To every success we will reach in our life
Nothing is more beautiful than having you in my dreams where you slip in to wish me good night .
For all this is Just an attempt to let my infinity be alive:)
Your
- Son .
Two Oxy-morons
Every day I wake up to her thought,
Morning’s that are still morning but just not good.
I sit at the same corner only now to be alone,
to witness the blank space.
I speak of you in and out of my mind
wondering what made the difference.
We weren’t perfectly a-line but wired imperfectly.
There wasn’t much I held for you in the beginning but then the summer ended.
The heat submerged its warmth in the sea
and the chill occupied the air and we started with our song.
The two oxymoron's now living like a synonym.
Nothing was perfect,
The idealism of relationship was about to be-fall, but then you stood there,
Carving our friendship out of each word whenever it wrong,
Aligning them with great symphony.
I wasn’t ready but who was I to challenge the stars,
Like the day you ended it all.
Before the change of winter you swung back and left a part of me to crawl.

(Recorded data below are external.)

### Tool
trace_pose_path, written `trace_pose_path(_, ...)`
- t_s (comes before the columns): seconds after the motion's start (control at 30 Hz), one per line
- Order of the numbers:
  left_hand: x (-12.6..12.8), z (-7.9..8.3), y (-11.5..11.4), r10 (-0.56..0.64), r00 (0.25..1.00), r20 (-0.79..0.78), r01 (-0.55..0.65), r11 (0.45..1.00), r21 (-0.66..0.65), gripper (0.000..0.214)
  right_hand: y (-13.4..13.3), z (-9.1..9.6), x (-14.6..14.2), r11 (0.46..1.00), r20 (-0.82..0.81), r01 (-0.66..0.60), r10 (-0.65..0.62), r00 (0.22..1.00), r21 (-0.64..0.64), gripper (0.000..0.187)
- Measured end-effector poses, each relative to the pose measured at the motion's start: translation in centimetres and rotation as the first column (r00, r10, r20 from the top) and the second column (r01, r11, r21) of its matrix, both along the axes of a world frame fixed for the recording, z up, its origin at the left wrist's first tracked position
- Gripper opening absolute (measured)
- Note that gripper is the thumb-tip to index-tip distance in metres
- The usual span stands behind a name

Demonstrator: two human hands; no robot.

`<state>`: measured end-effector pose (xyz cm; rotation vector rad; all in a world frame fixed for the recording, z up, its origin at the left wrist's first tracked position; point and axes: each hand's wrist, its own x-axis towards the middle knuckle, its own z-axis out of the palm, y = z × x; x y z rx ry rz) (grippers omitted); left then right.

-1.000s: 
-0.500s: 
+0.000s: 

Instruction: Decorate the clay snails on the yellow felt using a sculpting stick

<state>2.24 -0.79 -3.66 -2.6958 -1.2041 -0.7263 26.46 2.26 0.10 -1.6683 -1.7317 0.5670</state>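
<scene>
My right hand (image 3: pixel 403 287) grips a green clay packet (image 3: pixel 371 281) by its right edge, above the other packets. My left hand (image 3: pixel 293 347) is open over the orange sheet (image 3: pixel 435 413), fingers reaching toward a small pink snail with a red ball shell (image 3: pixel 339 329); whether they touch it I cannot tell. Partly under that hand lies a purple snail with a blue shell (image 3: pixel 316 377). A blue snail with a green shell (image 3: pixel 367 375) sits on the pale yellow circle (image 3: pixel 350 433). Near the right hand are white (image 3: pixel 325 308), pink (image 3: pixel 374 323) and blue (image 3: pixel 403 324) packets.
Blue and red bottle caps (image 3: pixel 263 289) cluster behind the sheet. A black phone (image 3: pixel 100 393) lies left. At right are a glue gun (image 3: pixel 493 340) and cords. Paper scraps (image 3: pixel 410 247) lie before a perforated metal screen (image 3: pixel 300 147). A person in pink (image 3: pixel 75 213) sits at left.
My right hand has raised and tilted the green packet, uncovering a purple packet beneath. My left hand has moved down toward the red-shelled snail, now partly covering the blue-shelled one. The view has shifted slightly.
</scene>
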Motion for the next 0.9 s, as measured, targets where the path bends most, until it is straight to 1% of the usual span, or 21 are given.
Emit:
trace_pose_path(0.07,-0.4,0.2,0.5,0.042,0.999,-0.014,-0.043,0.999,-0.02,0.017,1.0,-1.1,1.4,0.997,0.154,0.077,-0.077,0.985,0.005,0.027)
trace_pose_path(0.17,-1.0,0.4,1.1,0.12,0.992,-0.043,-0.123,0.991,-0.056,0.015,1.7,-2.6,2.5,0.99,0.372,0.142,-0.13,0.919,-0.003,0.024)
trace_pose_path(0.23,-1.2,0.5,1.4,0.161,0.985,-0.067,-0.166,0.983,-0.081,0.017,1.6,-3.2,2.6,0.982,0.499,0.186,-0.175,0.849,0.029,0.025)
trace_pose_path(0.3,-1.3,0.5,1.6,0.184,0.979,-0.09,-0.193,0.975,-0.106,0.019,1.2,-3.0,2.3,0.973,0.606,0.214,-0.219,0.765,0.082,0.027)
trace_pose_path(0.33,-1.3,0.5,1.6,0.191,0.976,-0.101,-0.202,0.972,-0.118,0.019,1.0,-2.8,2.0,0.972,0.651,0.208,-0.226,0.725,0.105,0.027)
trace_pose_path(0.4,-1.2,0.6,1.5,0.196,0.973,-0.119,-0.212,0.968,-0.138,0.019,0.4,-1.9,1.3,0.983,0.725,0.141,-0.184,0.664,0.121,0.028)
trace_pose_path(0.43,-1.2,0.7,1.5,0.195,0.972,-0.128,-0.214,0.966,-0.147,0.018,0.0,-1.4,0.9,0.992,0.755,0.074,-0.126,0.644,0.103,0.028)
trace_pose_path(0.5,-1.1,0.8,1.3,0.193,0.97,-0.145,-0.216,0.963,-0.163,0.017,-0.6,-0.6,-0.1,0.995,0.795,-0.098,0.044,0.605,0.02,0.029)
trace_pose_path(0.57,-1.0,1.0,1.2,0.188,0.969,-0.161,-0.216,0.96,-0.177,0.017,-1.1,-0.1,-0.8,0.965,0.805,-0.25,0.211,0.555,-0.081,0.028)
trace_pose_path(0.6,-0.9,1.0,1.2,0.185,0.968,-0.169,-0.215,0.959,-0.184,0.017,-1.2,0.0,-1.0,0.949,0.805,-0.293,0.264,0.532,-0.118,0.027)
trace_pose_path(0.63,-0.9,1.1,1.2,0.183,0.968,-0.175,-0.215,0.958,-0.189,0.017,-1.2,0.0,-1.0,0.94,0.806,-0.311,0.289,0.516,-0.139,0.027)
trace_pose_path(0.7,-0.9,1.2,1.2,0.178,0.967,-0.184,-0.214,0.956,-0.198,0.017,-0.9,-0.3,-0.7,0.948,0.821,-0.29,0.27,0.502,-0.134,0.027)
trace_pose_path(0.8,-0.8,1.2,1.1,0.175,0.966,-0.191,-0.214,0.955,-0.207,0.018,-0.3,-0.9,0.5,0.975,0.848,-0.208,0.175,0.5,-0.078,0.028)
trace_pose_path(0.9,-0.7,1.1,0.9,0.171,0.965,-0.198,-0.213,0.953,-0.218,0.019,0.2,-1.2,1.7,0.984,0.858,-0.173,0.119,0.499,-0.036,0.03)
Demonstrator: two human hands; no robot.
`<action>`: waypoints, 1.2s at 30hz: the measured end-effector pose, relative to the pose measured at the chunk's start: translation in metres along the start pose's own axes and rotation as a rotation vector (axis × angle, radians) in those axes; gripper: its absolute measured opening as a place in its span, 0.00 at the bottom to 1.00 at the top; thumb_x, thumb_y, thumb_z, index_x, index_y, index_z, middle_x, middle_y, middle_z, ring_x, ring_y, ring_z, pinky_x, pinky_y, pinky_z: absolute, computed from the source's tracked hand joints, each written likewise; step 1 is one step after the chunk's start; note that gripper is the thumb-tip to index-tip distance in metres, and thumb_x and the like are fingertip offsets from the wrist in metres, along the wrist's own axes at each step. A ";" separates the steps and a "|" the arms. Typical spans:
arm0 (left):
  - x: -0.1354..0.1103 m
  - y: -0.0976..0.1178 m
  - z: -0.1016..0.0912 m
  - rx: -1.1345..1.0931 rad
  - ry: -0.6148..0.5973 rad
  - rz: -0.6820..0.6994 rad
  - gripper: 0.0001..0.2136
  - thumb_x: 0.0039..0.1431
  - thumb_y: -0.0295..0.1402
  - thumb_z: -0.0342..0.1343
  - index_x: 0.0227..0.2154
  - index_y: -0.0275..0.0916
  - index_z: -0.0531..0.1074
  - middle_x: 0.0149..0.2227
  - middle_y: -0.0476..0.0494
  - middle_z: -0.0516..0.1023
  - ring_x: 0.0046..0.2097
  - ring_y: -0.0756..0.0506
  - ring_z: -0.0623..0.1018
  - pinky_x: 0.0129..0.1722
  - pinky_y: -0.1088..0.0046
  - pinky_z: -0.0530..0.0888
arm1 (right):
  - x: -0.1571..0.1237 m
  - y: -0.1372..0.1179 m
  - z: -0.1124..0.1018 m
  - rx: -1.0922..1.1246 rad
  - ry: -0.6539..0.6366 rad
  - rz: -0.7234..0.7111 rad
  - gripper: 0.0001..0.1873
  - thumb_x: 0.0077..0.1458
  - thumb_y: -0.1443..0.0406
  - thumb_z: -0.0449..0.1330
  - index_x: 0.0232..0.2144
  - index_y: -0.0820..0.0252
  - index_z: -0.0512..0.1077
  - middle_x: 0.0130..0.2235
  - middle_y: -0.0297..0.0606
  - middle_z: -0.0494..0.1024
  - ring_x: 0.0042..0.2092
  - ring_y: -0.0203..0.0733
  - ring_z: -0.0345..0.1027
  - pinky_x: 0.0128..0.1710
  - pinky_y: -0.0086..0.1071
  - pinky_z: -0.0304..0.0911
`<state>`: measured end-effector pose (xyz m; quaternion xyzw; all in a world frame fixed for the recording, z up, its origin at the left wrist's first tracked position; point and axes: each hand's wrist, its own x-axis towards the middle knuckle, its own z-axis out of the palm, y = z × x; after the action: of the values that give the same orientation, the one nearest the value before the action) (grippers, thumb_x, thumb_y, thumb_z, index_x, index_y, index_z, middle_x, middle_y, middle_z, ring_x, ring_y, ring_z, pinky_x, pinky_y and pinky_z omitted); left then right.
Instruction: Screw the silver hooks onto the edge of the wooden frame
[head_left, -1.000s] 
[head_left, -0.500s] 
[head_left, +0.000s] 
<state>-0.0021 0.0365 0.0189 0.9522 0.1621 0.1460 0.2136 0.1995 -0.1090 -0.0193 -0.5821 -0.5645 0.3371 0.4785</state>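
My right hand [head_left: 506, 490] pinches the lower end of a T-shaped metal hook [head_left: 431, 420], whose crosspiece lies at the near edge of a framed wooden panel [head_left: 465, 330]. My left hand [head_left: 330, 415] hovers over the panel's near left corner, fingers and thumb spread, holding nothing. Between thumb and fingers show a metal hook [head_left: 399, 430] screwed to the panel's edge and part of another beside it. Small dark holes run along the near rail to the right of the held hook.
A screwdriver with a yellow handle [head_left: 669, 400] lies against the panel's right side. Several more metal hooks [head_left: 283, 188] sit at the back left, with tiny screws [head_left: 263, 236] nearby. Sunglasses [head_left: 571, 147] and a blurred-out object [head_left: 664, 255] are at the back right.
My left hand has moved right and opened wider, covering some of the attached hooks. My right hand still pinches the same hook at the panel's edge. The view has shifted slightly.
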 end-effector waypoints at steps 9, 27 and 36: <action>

Quoting the lines of rules and acting as if nothing was wrong.
I believed I took care of my part,
As it had submerged before in an iceberg
But this time it was a little strong.
For I never meant to have you for a life time but for a time that could last lifelong.
But now you were gone both lost the symphony and the song.
He tried to hold himself back thinking he was strong.
Worked on it, but this time he wrote only half a song mixing the symphony of the two oxy-morons.
Waiting for his part to be re-lined as his feelings towards you were still strong.
But then you merged with your true self to become an Amazon.
Writing reviews and leaving things in Cart with its price on,
Time wrote its cheque and in-cashed it all.
Finally the heart was strong,
having you back still meant that you were gone.